Молодой остановил его, положив руку на плечо:
— Слышь, пацан… — произнес он тем самым неразборчивым голосом, который возникал, когда говоривший почти не открывал губ — такое произношение было обязательной манерой у шпаны и уголовников. Мальчик насторожился. Но старший отстранил приятеля и вежливо спросил:
— Мальчик, ты не очень торопишься?
Он заверил, что ничуть не торопится.
Тогда старший расстегнул плащ, полез за пазуху и вытащил хрустнувшую на сломе красную бумагу — тридцать рублей.
— Сходи в сберкассу, разменяй, пожалуйста.
Купюра достоинством в тридцать рублей была для мальчика довольно значительной ценностью, и он не так уж часто держал в руках такие крупные деньги. Ничего удивительного, если напомнить, например, что в те времена кирзовый мяч для игры в волейбол или футбол стоил двадцать четыре рубля и на него складывались всем двором. Мальчик поэтому с уважением и к доверенной ему сумме, и к серьезности самого поручения сунул купюру в карман куртки (вспомнил, сам он был в парусиной куртке, под ней — свитер) и отправился через дорогу в сберкассу.

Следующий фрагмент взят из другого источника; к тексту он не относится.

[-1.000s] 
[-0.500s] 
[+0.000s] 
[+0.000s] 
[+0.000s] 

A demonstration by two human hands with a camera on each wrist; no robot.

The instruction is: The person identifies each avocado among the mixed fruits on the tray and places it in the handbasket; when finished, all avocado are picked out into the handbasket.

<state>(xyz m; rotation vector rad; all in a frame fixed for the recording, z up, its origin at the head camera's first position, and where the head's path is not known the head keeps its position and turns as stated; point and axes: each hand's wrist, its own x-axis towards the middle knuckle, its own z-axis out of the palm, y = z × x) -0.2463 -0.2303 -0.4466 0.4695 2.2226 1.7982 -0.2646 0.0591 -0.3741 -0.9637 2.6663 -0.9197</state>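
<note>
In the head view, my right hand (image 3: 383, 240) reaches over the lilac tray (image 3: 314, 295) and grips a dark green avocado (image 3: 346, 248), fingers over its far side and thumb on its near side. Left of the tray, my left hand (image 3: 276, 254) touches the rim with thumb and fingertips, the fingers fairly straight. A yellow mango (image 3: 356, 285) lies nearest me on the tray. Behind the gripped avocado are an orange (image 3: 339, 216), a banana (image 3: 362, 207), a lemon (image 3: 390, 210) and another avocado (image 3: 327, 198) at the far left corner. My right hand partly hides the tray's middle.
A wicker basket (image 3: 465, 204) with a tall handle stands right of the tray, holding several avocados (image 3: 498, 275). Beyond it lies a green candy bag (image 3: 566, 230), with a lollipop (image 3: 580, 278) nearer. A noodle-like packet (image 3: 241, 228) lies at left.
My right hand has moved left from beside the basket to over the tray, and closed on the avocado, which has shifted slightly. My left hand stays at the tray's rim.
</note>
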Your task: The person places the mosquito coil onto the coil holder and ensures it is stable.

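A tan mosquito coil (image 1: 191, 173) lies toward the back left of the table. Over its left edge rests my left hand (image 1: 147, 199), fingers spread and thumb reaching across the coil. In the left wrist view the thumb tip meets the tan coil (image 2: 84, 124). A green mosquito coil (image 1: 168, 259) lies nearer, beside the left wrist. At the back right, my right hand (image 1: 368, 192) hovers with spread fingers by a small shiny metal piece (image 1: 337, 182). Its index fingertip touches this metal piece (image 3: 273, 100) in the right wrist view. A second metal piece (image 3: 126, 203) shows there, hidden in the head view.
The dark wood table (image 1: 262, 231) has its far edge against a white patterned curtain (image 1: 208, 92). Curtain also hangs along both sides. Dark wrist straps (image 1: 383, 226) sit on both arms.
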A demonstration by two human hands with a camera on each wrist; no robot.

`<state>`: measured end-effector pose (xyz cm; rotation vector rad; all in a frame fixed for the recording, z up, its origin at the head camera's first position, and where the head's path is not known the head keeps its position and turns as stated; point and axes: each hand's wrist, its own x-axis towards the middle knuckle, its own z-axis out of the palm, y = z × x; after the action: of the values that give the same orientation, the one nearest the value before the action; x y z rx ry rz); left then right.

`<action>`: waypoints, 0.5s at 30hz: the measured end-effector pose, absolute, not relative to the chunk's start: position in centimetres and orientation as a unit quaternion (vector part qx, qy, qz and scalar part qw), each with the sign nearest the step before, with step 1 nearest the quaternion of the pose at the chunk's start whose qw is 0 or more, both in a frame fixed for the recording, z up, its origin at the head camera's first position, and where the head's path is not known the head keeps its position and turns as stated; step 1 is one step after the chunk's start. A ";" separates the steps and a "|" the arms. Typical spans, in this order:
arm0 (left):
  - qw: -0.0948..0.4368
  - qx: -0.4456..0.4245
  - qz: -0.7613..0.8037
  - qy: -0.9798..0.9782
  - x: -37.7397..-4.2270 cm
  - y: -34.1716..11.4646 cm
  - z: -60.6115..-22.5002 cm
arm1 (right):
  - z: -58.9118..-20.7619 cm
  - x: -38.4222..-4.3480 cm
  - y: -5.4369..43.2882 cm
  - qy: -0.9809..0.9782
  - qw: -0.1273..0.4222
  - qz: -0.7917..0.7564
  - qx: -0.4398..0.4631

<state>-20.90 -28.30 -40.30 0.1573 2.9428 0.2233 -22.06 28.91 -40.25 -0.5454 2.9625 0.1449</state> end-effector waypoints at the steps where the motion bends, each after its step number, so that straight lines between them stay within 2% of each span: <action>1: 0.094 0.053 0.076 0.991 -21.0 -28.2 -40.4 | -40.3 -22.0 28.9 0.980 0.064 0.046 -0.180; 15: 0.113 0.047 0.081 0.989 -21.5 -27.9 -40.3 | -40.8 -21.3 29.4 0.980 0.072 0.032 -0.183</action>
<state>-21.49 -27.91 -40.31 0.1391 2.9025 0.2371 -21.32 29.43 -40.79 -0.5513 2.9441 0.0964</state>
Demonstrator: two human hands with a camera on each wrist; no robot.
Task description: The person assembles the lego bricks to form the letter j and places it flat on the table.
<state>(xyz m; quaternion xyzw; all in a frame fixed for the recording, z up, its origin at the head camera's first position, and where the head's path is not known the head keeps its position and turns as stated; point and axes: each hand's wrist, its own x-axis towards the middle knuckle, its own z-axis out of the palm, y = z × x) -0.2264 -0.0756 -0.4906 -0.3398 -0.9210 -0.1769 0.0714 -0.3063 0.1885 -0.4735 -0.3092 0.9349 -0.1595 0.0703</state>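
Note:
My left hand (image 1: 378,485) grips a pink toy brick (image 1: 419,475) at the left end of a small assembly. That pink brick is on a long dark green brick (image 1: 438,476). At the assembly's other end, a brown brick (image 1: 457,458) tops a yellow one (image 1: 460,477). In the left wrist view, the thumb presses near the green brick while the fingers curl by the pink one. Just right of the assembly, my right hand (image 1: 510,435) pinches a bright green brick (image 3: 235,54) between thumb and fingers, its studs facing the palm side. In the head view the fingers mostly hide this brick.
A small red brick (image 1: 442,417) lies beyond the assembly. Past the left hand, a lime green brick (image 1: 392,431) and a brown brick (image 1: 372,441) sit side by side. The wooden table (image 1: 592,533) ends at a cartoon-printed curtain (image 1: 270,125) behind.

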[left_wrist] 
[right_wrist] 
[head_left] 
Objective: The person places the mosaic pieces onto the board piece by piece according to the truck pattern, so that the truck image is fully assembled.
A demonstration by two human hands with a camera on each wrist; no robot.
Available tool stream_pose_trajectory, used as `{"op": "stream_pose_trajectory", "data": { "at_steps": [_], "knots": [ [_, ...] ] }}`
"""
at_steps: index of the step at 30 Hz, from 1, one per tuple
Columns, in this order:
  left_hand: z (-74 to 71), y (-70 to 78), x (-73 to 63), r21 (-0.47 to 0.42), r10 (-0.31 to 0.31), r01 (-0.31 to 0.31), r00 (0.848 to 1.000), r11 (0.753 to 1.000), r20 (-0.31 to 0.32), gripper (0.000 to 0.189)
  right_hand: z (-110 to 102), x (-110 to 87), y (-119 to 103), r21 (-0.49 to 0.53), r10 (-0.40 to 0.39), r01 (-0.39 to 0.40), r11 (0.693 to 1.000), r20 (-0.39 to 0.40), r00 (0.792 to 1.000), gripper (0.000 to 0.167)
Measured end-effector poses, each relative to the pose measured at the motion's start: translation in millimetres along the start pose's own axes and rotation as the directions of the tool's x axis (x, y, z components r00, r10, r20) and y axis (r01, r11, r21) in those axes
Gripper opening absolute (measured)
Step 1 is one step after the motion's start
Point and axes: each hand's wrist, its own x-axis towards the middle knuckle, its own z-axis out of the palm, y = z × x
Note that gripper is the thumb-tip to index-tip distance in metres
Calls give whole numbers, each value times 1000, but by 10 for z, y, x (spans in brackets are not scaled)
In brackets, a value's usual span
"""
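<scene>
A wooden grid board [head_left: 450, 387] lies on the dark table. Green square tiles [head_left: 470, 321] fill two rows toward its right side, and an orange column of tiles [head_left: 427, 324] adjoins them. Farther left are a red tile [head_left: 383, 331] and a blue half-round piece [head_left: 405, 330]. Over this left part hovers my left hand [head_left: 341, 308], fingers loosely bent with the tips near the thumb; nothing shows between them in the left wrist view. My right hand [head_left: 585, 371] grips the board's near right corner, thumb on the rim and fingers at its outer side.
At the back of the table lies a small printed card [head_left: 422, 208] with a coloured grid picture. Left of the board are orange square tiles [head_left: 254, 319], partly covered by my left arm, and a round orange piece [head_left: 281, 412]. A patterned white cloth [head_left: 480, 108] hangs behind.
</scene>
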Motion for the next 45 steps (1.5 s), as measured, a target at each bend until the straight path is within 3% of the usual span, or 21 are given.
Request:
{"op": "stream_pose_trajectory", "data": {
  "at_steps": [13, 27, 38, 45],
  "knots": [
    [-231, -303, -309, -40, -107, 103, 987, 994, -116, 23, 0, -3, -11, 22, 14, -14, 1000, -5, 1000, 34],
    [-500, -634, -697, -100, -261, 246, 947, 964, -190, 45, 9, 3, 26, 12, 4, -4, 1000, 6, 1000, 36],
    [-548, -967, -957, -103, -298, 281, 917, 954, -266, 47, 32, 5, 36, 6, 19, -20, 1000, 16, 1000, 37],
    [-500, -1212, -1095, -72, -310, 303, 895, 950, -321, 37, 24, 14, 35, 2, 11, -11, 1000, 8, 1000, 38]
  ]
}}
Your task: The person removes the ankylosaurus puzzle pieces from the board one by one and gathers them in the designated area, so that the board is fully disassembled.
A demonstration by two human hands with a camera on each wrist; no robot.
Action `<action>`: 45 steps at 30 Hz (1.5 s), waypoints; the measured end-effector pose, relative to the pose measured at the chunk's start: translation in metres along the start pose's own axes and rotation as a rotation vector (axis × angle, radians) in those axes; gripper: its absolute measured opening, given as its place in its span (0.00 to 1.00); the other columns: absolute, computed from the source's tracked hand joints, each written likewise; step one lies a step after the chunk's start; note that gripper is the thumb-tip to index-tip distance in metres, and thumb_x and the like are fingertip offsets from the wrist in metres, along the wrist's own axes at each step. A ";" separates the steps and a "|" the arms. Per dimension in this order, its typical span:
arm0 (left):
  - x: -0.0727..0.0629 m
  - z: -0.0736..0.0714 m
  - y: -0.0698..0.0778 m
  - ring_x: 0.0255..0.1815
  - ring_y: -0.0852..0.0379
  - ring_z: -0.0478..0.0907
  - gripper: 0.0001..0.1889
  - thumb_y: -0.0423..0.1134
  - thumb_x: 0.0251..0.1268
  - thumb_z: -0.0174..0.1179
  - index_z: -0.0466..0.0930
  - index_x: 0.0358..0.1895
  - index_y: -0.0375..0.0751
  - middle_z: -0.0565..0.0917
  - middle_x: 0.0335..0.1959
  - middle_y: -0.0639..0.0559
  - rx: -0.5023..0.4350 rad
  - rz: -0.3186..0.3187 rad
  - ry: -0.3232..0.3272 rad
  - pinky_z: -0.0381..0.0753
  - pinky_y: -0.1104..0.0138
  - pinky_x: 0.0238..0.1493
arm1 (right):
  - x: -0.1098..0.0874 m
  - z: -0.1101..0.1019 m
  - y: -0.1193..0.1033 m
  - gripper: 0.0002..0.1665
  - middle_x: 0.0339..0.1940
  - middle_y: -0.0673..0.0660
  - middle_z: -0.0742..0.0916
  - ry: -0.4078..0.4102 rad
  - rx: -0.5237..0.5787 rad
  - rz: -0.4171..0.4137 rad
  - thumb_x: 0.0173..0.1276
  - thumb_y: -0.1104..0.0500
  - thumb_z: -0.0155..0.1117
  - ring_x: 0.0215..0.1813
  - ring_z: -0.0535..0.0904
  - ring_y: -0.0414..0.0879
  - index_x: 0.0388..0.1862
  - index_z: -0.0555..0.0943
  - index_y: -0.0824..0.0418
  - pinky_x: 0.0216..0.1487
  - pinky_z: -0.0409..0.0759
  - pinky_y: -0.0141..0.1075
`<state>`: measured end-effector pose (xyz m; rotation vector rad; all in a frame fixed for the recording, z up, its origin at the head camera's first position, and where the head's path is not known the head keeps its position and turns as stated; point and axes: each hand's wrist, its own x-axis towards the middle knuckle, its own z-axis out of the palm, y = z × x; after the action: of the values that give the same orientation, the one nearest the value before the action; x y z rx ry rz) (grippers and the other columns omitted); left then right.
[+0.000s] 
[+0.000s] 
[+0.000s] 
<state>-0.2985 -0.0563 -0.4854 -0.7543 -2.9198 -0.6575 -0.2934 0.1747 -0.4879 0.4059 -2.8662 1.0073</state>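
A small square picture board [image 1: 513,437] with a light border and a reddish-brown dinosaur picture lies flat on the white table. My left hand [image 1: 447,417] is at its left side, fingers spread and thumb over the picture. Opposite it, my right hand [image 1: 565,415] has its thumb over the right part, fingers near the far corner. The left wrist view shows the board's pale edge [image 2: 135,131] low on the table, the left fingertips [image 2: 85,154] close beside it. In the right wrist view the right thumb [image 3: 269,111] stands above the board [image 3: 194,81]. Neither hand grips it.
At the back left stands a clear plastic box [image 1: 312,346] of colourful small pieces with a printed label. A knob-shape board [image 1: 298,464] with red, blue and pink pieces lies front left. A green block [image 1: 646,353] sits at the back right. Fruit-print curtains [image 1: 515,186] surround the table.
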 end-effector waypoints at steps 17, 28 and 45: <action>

Выполнив просьбу, он вернулся и протянул старшему пачку пятирублевых бумажек. Старший, однако, не шевельнулся, деньги взял молодой.
— Х-хо! — выдохнул он с чувством удовлетворения, затем отделил от пачки одну бумажку и протянул мальчику. — За труды. Бери, бери, — добавил он, заметив его смущение, и ласково ощерился. Тут у него во рту вспыхнула золотая фикса.
Мальчик взял. Он следил, как они неспешно удалялись по тротуару, минуя один дом за другим и наконец вошли в ворота последнего двора — того, где в липовой рощице стоял барак с дурной славой.
Они скрались, а он пошел дальше, по своим делам, теперь уж не вспомнить, каким — да и не изменились ли моментально его планы в связи с тем, что он нечаянно стал обладателем приличной суммы? Да, он шел, приятно переживая встречу с незнакомцами, и тут только вдруг почувствовал что-то странное в том, что произошло. Почему они сами не могли зайти в сберкассу? Уж не собирались ли они ее ограбить? Но что нового они могли узнать, послав его туда? Они даже не спросили его ни о чем. Но что-то преступное, что-то, чего он не мог понять, содержалось в их странном поручении.
Больше он никогда не видел эту странную парочку. Тогда он, конечно, не придал этому никакого значения. Но теперь подумал: странно. Если жили в бараке, как бы они не попались ему на глаза еще хоть раз? Или они остановились там ненадолго у знакомых?
— Не было на одном из них солдатского ремня с пряжкой? — спросил он у рабочего, который как раз затянулся догорающей папиросой, швырнул окурок и собирался уходить. — Ремня солдатского не было на одном?
— Какой ремень? Говорю же вам: одни кости…
И все же… Это могли быть они. Но тогда что же — в бараке жила шайка фальшивомонетчиков? Господи, неужели так могут выглядеть фальшивомонетчики — шпанистый парень и мужик в обтерханном брезентовом плаще? Или их держали на подхвате: производить размен фальшивок? Но за что тогда было убивать? Кто знает, какие страсти разгораются возле печатания фальшивых денег… Что-то не поделили, в чем-то были заподозрены… А может, их и убили в тот самый вечер и оттого он их больше и не встречал? Подумать только, треть века пролежали встреченные им незнакомцы под дурным бараком, в ста шагах от него… Какая страшная жгучая тайна, прямо-таки как в романах Дюма…
Рабочий ушел. Над котлованом висела, покачиваясь, бадья с бетоном. Из ее щелей обрывались и падали тяжелые капли.
Он сбежал с глиняной кручи, и это маленькое ускорение напомнило о прыжках с крыши дровяника на мягкий, пахучий опил…
Он вошел в пространство двух бывших комнат его семьи и остановился возле багровой кирпичной руины голландской печи. На выходе дымохода из топки, на кирпичном уступе, питаясь нанесенной за несколько лет ветрами скудной горстью почвы, стояла крошечная, напоминающая игрушечные деревца японских искусников, березка. Он приблизился, осторожно раздвинув полой плаща жгучие стебли молодой крапивы и ломая каблуком мощный куст репейника, в котором почерневшие перезимовавшие стволы перемежались свежими зелеными телами. Была еще лебеда в легкой осыпи белесовато-желтого цветения и иные дикие травы, названия которых он не знал.
Он заново воздвигал исчезнувшие стены и вновь оказывался в пространстве, казалось бы, навсегда погибшего детства.
— Чтобы вспомнить, где что стояло, нужно плясать от печки, — пошутил он для самого себя.